──────── PROVIDED ENTRIES
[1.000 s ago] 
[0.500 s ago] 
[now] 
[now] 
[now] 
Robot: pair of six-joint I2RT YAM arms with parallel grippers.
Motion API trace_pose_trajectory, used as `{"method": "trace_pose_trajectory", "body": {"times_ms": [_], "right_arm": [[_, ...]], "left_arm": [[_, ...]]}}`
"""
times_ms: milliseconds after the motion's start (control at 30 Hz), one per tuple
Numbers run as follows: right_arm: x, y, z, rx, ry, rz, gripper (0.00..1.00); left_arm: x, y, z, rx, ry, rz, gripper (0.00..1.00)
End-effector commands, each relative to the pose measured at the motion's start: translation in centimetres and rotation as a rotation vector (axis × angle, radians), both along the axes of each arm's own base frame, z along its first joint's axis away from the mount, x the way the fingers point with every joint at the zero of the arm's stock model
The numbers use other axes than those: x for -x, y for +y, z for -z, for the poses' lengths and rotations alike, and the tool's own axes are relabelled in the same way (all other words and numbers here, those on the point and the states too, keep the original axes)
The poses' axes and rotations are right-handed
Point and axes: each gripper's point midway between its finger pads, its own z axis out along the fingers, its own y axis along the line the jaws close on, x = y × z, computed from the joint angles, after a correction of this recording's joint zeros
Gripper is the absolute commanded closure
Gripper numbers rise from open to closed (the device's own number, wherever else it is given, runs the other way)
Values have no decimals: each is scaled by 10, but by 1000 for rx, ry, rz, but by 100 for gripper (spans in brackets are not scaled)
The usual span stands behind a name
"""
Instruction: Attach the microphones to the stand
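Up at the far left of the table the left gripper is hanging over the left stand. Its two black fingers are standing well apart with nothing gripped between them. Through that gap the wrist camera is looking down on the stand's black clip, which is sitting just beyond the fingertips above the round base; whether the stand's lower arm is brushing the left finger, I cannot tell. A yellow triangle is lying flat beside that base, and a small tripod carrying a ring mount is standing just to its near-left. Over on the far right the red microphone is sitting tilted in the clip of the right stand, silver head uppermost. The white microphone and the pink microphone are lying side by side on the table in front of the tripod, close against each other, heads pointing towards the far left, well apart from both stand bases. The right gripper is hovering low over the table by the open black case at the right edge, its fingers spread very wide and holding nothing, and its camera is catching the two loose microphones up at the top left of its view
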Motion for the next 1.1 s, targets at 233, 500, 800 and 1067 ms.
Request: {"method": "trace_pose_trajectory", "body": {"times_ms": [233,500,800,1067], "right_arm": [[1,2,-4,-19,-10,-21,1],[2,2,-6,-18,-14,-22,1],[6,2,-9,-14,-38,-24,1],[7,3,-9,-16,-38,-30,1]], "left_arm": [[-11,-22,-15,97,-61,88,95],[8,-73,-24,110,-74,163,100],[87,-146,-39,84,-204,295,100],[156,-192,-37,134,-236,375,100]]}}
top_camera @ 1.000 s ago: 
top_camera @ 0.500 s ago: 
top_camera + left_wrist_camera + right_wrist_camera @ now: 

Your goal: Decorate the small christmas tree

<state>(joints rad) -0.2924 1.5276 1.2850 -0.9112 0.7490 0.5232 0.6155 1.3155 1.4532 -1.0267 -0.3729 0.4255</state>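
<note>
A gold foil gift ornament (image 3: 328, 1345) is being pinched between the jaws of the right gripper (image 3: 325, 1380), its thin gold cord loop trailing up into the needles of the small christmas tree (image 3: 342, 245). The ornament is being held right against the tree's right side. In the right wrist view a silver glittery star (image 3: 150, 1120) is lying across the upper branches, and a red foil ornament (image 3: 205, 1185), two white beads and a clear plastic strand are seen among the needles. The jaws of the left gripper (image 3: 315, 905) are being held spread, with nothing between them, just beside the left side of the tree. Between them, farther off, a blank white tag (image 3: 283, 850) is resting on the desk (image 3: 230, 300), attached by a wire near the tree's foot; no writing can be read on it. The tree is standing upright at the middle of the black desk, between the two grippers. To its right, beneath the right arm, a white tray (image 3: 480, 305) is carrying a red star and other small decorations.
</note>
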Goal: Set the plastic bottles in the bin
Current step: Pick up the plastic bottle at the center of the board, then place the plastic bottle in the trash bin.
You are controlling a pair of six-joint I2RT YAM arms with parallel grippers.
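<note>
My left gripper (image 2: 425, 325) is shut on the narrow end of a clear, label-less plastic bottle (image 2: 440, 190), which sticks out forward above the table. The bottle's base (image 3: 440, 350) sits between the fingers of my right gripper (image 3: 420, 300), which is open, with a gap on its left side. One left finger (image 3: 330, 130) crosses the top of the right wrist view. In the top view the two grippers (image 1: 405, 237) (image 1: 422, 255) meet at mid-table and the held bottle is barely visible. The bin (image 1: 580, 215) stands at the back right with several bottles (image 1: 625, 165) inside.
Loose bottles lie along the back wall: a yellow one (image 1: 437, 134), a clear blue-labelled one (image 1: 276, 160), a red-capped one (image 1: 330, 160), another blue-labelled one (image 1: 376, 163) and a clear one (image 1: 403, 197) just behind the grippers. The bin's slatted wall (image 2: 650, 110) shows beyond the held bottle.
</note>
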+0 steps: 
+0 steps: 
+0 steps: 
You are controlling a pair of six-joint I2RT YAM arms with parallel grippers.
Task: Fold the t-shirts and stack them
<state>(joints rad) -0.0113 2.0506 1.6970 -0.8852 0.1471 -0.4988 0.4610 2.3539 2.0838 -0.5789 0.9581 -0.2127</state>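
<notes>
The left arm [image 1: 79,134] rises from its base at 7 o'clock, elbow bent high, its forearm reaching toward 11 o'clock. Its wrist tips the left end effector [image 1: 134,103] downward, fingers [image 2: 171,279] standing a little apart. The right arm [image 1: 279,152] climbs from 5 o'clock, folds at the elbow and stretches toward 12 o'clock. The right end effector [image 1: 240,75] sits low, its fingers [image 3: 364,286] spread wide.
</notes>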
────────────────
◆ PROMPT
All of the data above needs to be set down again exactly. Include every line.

◆ SOLUTION TO THIS PROBLEM
[1.000 s ago] 
[0.500 s ago] 
[now] 
[now] 
[now] 
Robot: pair of six-joint I2RT YAM arms with parallel grippers.
Motion API trace_pose_trajectory, used as `{"method": "trace_pose_trajectory", "body": {"times_ms": [_], "right_arm": [[_, ...]], "left_arm": [[_, ...]]}}`
"""
times_ms: milliseconds after the motion's start (control at 30 Hz), one per tuple
Numbers run as follows: right_arm: x, y, z, rx, ry, rz, gripper (0.00..1.00); left_arm: x, y, z, rx, ry, rz, gripper (0.00..1.00)
End-effector commands, each relative to the pose measured at the motion's start: translation in centimetres and rotation as a rotation vector (axis × angle, radians), both along the axes of each arm's own base frame, z along its first joint's axis away from the mount, x the way the fingers point with every joint at the zero of the arm's stock model
The numbers use other axes than those: x for -x, y for +y, z for -z, for the poses' lengths and rotations alike, and the tool's own axes are relabelled in the same way (all other words and numbers here, those on the point and the states too, keep the original axes)
The poses' axes and rotations are right-handed
Point and axes: each gripper's point midway between its finger pads, its own z axis out along the fingers, its own y axis along the line the jaws close on, x = y × z, computed from the joint angles, after a correction of this recording's joint zeros
Gripper is the absolute commanded closure
Gripper numbers rise from open to closed (the device's own number, wherever else it is given, runs the other way)
Values have no decimals: each is scaled by 10, but by 1000 for rx, ry, rz, but by 100 for gripper (spans in brackets are not scaled)
The usual span stands behind a name
"""
Instruction: Attach the microphones to the stand
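Up at the far left of the table the left gripper is hanging over the left stand. Its two black fingers are standing well apart with nothing gripped between them. Through that gap the wrist camera is looking down on the stand's black clip, which is sitting just beyond the fingertips above the round base; whether the stand's lower arm is brushing the left finger, I cannot tell. A yellow triangle is lying flat beside that base, and a small tripod carrying a ring mount is standing just to its near-left. Over on the far right the red microphone is sitting tilted in the clip of the right stand, silver head uppermost. The white microphone and the pink microphone are lying side by side on the table in front of the tripod, close against each other, heads pointing towards the far left, well apart from both stand bases. The right gripper is hovering low over the table by the open black case at the right edge, its fingers spread very wide and holding nothing, and its camera is catching the two loose microphones up at the top left of its view
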Motion for the next 1.1 s, targets at 233, 500, 800 and 1067 ms.
Request: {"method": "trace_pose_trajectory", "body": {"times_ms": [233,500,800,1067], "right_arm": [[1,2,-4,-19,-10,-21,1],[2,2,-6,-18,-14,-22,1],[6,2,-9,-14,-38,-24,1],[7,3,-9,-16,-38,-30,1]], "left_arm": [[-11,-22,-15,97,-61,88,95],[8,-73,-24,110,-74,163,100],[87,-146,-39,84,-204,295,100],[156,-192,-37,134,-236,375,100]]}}
top_camera @ 1.000 s ago: 
top_camera @ 0.500 s ago: 
top_camera + left_wrist_camera + right_wrist_camera @ now: 

Your goal: Decorate the small christmas tree

<state>(joints rad) -0.2924 1.5276 1.2850 -0.9112 0.7490 0.5232 0.6155 1.3155 1.4532 -1.0267 -0.3729 0.4255</state>
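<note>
A gold foil gift ornament (image 3: 328, 1345) is being pinched between the jaws of the right gripper (image 3: 325, 1380), its thin gold cord loop trailing up into the needles of the small christmas tree (image 3: 342, 245). The ornament is being held right against the tree's right side. In the right wrist view a silver glittery star (image 3: 150, 1120) is lying across the upper branches, and a red foil ornament (image 3: 205, 1185), two white beads and a clear plastic strand are seen among the needles. The jaws of the left gripper (image 3: 315, 905) are being held spread, with nothing between them, just beside the left side of the tree. Between them, farther off, a blank white tag (image 3: 283, 850) is resting on the desk (image 3: 230, 300), attached by a wire near the tree's foot; no writing can be read on it. The tree is standing upright at the middle of the black desk, between the two grippers. To its right, beneath the right arm, a white tray (image 3: 480, 305) is carrying a red star and other small decorations.
</note>
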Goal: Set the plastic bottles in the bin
Current step: Pick up the plastic bottle at the center of the board, then place the plastic bottle in the trash bin.
You are controlling a pair of six-joint I2RT YAM arms with parallel grippers.
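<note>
My left gripper (image 2: 425, 325) is shut on the narrow end of a clear, label-less plastic bottle (image 2: 440, 190), which sticks out forward above the table. The bottle's base (image 3: 440, 350) sits between the fingers of my right gripper (image 3: 420, 300), which is open, with a gap on its left side. One left finger (image 3: 330, 130) crosses the top of the right wrist view. In the top view the two grippers (image 1: 405, 237) (image 1: 422, 255) meet at mid-table and the held bottle is barely visible. The bin (image 1: 580, 215) stands at the back right with several bottles (image 1: 625, 165) inside.
Loose bottles lie along the back wall: a yellow one (image 1: 437, 134), a clear blue-labelled one (image 1: 276, 160), a red-capped one (image 1: 330, 160), another blue-labelled one (image 1: 376, 163) and a clear one (image 1: 403, 197) just behind the grippers. The bin's slatted wall (image 2: 650, 110) shows beyond the held bottle.
</note>
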+0 steps: 
+0 steps: 
+0 steps: 
You are controlling a pair of six-joint I2RT YAM arms with parallel grippers.
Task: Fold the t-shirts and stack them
<state>(joints rad) -0.0113 2.0506 1.6970 -0.8852 0.1471 -0.4988 0.4610 2.3539 2.0838 -0.5789 0.9581 -0.2127</state>
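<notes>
The left arm [image 1: 79,134] rises from its base at 7 o'clock, elbow bent high, its forearm reaching toward 11 o'clock. Its wrist tips the left end effector [image 1: 134,103] downward, fingers [image 2: 171,279] standing a little apart. The right arm [image 1: 279,152] climbs from 5 o'clock, folds at the elbow and stretches toward 12 o'clock. The right end effector [image 1: 240,75] sits low, its fingers [image 3: 364,286] spread wide.
</notes>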

The exercise requires no additional output.